▸ TASK GOAL: Every line below that has the string "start" needs to be copied.
****
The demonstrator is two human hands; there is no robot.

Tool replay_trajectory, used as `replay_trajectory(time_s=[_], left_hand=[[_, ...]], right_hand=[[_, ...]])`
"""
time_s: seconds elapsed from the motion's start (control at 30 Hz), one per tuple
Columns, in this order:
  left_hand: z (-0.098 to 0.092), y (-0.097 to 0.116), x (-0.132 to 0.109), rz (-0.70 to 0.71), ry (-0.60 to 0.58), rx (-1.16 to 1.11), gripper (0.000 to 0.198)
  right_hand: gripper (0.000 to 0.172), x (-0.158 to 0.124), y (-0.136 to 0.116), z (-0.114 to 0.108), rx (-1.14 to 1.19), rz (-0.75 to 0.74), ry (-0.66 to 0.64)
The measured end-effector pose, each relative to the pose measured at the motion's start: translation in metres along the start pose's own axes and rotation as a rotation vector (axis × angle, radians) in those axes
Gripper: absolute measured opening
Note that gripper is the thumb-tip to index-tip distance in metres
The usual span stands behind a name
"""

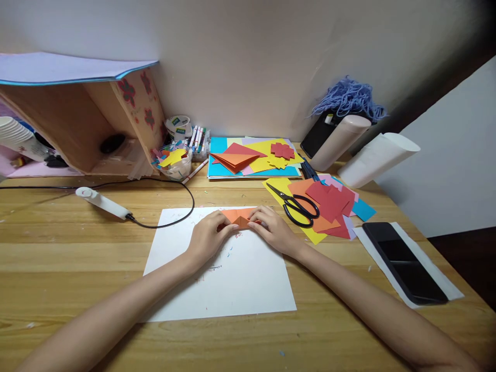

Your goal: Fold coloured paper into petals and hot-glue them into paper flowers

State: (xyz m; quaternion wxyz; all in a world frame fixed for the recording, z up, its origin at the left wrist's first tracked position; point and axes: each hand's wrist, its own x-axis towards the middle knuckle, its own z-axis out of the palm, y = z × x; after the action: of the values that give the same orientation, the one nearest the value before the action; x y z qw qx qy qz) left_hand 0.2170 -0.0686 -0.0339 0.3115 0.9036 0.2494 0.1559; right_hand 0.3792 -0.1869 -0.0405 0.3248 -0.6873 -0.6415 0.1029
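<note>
An orange sheet of origami paper, creased and partly folded, lies at the top of a white sheet of paper. My left hand grips its left side, the thumb pressed at the lower edge near the middle. On the other side my right hand pinches the paper, its thumb close to the left one. Between the thumbs a folded peak shows. The fingers cover both ends of the orange paper. Small coloured marks and scraps dot the white sheet.
Black-handled scissors rest on coloured paper scraps to the right. Beyond lies a paper stack. A phone is at far right. A white device with a black cable sits left, before a cardboard box. A cup of scraps stands behind.
</note>
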Motion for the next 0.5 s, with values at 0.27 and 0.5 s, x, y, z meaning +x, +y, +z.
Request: replay_trajectory(time_s=[0.27,0.5], left_hand=[[0.005,-0.005,0.006,0.014,0.086,0.251,0.026],[0.005,-0.005,0.009,0.054,0.078,0.346,0.027]], right_hand=[[0.019,0.001,0.0,0.009,-0.206,0.159,0.072],[0.022,0.002,0.002,0.014,-0.402,0.153,0.061]])
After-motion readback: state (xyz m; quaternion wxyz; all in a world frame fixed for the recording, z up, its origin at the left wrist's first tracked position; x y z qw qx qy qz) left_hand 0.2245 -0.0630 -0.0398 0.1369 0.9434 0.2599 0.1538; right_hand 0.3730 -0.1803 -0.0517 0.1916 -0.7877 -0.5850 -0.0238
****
▸ WORKED SOLUTION:
time_s: seconds elapsed from the motion's start (control at 30 Hz), one per tuple
The measured end-effector pose, each relative to the pose measured at the motion's start: translation in metres along the start pose's own axes and rotation as a rotation vector (axis × angle, radians) in those axes

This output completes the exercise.